PROBLEM TO WORK ON =>
Repeat the stretch of entries below from the line with "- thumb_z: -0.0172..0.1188" through the line with "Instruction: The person". Include both ends and add nothing.

Data excerpts:
____

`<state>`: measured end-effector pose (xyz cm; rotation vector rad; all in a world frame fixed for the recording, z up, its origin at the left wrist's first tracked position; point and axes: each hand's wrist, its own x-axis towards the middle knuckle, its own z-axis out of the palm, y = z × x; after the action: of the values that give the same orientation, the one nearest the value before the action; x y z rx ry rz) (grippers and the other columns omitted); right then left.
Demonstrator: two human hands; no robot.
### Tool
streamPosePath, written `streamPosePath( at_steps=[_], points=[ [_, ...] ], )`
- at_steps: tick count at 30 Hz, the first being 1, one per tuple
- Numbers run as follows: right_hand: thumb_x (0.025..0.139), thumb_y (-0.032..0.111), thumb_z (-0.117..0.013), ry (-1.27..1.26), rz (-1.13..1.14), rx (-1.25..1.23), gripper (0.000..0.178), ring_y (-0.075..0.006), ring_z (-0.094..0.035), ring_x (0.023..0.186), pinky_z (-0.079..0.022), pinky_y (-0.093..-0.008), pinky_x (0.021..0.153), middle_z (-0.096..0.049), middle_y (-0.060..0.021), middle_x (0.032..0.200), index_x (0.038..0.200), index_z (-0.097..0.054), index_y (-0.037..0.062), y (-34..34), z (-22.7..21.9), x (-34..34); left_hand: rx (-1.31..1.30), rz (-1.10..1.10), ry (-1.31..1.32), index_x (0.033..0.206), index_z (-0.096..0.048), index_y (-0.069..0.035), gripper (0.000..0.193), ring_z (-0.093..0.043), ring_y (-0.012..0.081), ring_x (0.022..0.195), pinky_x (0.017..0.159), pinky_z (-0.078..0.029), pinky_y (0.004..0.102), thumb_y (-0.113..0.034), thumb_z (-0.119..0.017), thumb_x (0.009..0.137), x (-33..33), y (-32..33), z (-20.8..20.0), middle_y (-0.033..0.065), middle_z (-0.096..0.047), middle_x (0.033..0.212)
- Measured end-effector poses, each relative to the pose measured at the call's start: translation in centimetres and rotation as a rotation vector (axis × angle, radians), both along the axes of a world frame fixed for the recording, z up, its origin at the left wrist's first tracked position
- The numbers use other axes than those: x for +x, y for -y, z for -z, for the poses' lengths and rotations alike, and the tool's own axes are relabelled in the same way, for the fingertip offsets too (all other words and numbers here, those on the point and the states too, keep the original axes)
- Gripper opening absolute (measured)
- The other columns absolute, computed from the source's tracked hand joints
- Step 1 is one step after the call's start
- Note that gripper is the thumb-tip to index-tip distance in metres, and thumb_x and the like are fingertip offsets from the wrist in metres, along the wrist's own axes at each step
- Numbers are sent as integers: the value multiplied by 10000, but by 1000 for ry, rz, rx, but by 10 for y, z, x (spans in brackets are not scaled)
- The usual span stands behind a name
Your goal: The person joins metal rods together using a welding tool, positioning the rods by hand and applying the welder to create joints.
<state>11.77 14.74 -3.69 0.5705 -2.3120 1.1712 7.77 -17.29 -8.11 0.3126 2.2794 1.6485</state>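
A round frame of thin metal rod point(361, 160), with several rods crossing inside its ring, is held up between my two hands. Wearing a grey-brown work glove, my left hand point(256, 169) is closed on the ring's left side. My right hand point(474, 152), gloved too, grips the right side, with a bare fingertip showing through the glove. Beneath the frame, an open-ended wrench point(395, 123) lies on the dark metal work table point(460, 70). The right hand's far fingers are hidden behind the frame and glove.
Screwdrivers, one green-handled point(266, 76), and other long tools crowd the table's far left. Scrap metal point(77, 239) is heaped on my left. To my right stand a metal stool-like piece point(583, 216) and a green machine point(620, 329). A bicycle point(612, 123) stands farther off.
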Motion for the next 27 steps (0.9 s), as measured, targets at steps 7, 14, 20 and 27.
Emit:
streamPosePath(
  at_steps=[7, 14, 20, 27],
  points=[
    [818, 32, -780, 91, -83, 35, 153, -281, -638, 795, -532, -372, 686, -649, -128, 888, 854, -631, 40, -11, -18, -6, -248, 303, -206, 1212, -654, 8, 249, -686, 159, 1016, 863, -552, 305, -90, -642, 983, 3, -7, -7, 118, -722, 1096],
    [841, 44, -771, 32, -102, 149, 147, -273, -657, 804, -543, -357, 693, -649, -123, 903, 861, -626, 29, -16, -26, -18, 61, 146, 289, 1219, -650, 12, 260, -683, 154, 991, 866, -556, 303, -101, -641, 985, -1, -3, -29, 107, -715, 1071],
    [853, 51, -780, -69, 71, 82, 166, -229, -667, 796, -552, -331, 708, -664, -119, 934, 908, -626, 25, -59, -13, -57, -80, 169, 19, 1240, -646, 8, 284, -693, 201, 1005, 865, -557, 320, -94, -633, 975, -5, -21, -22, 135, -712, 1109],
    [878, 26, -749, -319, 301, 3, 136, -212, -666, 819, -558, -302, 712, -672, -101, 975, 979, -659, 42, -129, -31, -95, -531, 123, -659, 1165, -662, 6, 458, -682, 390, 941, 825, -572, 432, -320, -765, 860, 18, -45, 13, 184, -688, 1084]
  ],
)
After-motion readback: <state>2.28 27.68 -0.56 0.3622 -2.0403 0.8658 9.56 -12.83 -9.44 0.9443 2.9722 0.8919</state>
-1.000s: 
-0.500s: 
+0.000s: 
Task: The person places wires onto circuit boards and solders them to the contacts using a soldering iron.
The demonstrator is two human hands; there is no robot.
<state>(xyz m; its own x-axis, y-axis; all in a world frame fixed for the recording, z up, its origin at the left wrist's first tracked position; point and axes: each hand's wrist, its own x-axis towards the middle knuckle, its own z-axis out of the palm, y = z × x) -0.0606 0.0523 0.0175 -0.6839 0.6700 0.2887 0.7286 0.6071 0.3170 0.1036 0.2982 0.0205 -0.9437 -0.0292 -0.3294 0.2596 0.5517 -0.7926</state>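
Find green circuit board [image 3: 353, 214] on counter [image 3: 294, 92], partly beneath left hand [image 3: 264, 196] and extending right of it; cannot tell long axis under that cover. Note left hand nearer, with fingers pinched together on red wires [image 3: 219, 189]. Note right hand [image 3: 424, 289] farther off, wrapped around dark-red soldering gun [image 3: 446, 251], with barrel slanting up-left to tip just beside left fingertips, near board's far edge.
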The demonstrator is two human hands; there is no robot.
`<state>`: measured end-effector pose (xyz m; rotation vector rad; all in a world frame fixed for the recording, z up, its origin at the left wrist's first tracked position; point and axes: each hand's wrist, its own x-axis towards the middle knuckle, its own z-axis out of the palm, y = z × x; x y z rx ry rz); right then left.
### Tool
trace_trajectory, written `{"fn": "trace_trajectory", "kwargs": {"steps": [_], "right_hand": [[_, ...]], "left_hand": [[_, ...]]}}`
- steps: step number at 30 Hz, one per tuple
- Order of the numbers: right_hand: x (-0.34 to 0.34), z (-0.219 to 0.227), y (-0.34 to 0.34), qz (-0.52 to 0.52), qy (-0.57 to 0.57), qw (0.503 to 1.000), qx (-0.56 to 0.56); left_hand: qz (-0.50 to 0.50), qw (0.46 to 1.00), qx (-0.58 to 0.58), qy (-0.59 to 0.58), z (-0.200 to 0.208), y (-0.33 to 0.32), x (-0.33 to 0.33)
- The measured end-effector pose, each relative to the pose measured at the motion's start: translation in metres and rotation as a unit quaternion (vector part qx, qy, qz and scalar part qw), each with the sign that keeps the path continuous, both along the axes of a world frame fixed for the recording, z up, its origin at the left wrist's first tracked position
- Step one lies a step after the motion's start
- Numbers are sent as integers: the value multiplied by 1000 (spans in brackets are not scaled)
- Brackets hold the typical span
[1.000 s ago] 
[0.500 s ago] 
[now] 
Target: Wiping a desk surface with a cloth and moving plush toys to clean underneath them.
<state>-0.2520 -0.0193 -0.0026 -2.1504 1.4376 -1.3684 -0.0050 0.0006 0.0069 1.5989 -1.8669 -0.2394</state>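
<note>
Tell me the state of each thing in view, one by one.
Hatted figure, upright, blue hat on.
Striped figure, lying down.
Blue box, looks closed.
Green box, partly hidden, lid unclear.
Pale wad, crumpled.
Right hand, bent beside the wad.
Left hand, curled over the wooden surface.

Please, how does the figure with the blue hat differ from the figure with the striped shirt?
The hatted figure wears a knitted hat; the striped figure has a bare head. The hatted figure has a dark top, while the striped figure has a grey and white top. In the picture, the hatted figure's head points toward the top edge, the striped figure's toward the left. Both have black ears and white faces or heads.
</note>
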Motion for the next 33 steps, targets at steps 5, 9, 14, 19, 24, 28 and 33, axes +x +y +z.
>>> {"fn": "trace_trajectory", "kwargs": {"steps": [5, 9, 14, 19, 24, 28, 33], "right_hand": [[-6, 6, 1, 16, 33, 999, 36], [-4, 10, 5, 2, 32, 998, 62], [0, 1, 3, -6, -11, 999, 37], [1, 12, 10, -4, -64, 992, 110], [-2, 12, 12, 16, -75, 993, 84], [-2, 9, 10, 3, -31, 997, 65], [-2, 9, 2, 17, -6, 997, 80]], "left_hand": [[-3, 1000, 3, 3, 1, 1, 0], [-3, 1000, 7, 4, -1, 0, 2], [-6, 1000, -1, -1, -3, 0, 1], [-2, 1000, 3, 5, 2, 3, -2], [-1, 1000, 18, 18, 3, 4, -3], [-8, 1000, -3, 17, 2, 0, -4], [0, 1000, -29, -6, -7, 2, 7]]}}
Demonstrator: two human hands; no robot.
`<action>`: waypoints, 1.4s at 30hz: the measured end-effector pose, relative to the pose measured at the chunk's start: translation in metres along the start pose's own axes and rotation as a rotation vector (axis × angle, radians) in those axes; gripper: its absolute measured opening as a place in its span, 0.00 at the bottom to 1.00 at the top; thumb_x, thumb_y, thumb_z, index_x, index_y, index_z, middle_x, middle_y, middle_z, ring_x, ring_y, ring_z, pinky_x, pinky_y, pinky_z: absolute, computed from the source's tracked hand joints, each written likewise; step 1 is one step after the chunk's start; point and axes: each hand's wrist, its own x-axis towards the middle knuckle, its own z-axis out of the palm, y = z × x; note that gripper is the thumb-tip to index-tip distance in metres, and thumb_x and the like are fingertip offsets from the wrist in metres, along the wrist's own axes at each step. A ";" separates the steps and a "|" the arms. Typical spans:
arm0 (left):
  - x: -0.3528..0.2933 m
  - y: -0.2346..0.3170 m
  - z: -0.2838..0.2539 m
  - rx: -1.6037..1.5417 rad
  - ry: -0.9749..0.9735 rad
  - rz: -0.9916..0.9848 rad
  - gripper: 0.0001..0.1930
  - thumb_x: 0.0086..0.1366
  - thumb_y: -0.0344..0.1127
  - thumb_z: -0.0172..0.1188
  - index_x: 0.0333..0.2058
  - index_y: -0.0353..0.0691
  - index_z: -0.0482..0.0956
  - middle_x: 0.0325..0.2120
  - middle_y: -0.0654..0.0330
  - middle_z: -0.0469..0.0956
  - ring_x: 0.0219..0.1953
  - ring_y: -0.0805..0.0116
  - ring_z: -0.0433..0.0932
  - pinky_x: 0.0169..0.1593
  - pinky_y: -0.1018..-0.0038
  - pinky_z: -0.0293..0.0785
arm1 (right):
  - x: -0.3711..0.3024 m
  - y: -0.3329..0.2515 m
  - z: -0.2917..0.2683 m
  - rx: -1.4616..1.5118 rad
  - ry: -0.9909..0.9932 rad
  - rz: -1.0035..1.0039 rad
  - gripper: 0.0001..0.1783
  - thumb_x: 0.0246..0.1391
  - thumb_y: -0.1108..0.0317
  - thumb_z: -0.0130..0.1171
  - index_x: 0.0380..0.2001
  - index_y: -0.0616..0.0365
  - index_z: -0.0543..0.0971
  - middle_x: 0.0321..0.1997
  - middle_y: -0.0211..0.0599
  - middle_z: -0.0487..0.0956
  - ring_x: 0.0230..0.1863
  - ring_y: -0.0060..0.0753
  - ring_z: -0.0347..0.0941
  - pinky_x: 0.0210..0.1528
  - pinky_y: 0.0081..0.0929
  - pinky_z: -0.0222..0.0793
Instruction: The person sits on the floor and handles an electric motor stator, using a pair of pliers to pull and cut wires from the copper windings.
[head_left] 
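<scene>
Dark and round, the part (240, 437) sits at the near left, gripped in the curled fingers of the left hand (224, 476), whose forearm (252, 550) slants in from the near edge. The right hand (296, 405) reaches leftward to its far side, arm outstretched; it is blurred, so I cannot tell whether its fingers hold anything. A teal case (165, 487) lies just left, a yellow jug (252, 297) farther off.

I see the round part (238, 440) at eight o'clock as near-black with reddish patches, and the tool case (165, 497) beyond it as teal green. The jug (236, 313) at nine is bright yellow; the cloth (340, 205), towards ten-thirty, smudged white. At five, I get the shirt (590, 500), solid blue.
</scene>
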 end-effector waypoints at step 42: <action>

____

ANSWER TO THIS TASK =>
  - thumb_z: -0.0172..0.1188
  - index_x: 0.0333..0.2058
  - index_y: -0.0353..0.0691
  - index_z: -0.0482..0.0956
  - middle_x: 0.0325..0.2120
  - middle_y: -0.0654..0.0330
  - middle_z: -0.0469..0.0956
  - ring_x: 0.0219..0.1953
  - ring_y: -0.0805..0.0116
  - ring_z: -0.0433..0.0932
  - pinky_x: 0.0169..0.1593
  - pinky_y: -0.1018..-0.0038
  - pinky_z: -0.0293..0.0785
arm1 (right):
  - x: -0.3711..0.3024 m
  - y: -0.3329..0.2515 m
  - z: -0.2917..0.2683 m
  - rx: -1.4616..1.5118 rad
  - ry: -0.9909..0.9932 rad
  - rz: -1.0035..1.0039 rad
  - gripper: 0.0001..0.1783
  - thumb_x: 0.0246..0.1391
  - thumb_y: -0.1108..0.0317
  - thumb_z: -0.0130..0.1171
  - index_x: 0.0380..0.2001
  - index_y: -0.0616..0.0365
  - index_z: -0.0543..0.0971
  - middle_x: 0.0321..0.1997
  - middle_y: -0.0211..0.0599
  - middle_z: -0.0487..0.0956
  - ring_x: 0.0230..0.1863
  - ring_y: -0.0060..0.0753
  - ring_z: -0.0347..0.0941
  - pinky_x: 0.0210..0.1528
  - pinky_y: 0.0081..0.0929
  - pinky_z: -0.0222..0.0793
Instruction: The person sits on the floor and handles an electric motor stator, using a pair of pliers to pull and cut wires from the copper windings.

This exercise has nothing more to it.